Required action
From the first line onward, reproduce the records exactly; the final line to include is the one holding "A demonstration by".

--------------------------------

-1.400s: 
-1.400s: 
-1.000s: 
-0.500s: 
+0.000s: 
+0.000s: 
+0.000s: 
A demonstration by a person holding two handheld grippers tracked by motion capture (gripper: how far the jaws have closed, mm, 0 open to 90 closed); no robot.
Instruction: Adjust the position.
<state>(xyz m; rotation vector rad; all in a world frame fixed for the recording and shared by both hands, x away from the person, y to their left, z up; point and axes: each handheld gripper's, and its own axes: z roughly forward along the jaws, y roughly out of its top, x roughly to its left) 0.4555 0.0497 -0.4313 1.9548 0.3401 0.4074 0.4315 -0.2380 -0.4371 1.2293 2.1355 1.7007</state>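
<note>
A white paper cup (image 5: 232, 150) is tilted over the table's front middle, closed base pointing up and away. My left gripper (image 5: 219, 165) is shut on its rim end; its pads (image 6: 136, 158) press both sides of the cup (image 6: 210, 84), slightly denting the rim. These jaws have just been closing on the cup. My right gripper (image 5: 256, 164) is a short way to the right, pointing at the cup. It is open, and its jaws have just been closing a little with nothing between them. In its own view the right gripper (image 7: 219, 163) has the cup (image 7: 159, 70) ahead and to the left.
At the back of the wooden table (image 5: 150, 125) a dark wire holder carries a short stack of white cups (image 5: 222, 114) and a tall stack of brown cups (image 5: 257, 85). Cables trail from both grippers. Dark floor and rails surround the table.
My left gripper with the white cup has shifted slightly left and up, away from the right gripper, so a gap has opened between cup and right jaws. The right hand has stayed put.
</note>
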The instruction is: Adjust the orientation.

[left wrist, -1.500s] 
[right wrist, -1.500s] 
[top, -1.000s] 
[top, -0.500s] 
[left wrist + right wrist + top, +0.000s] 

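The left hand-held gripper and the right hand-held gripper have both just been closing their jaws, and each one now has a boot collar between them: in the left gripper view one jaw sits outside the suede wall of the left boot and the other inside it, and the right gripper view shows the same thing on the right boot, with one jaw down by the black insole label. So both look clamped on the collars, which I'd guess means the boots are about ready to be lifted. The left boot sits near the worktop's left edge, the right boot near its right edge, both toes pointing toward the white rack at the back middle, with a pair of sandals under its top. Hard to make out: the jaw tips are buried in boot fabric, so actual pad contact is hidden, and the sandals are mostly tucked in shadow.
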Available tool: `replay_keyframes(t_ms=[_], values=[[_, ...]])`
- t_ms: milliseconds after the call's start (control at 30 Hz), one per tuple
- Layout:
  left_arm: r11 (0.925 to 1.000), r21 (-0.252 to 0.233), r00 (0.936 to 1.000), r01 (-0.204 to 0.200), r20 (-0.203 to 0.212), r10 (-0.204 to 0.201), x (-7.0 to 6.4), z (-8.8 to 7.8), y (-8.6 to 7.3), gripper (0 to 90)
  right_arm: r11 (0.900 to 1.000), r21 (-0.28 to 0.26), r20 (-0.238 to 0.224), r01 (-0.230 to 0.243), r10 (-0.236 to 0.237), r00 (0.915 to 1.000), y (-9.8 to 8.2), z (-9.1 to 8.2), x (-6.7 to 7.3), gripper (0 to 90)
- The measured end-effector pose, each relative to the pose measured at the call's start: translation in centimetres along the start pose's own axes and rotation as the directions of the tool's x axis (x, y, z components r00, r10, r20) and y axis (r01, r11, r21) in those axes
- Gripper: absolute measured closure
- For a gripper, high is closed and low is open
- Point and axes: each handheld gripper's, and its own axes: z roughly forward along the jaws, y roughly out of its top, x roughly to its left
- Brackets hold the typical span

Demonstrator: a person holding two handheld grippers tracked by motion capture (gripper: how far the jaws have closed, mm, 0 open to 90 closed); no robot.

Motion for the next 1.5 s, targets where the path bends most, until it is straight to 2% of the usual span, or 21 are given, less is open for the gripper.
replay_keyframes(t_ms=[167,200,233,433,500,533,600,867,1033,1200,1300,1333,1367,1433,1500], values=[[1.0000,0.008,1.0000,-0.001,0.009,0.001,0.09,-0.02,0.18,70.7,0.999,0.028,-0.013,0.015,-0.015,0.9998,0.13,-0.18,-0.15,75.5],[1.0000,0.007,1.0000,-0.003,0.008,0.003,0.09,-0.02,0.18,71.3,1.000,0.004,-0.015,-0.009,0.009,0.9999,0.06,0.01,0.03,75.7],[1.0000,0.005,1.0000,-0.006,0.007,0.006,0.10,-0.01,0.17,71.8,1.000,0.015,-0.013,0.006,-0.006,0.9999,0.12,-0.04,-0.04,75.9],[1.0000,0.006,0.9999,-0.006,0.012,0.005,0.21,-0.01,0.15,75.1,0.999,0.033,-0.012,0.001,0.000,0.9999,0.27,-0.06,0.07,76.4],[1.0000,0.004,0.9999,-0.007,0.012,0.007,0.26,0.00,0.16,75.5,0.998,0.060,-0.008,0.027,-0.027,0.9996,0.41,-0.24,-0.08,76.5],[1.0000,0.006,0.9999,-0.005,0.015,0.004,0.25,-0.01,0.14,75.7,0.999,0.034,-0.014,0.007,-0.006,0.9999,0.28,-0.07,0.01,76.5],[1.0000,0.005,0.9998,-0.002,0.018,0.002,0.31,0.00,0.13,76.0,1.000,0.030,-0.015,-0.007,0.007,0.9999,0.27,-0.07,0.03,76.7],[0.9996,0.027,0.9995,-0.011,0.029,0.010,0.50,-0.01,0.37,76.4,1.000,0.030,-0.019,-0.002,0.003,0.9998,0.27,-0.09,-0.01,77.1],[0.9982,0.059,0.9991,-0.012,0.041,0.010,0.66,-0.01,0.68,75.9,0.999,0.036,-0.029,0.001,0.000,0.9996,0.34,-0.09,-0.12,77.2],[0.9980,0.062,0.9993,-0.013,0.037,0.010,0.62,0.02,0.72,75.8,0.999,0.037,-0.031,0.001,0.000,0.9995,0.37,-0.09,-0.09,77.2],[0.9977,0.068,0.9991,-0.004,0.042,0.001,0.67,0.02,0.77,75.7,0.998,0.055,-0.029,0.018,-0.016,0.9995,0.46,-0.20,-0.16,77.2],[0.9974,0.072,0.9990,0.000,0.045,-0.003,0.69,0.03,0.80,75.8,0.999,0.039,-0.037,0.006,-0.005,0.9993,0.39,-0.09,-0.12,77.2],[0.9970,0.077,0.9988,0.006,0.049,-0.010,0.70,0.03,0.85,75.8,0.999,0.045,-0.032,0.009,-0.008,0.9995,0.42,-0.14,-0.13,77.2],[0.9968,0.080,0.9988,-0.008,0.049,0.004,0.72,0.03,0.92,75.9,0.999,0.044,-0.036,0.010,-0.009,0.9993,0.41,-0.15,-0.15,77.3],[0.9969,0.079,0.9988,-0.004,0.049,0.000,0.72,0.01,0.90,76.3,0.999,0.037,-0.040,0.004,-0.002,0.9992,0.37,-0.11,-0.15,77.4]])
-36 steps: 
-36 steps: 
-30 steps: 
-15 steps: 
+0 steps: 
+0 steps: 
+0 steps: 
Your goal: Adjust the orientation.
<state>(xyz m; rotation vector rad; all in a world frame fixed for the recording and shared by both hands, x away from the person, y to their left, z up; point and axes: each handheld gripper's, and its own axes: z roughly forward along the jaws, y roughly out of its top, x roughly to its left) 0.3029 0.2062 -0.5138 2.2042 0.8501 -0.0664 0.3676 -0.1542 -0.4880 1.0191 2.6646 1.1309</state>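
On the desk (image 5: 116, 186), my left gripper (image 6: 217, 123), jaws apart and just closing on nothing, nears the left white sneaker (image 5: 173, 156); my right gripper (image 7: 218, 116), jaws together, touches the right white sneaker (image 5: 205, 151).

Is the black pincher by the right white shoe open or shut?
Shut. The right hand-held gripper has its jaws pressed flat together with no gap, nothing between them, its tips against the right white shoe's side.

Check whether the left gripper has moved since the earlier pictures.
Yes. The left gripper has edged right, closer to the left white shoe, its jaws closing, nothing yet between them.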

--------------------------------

Exercise output
-1.400s: 
-1.400s: 
-1.000s: 
-0.500s: 
+0.000s: 
+0.000s: 
+0.000s: 
A demonstration by a person holding two handheld grippers tracked by motion capture (gripper: how far the jaws have closed, mm, 0 open to 90 closed); no robot.

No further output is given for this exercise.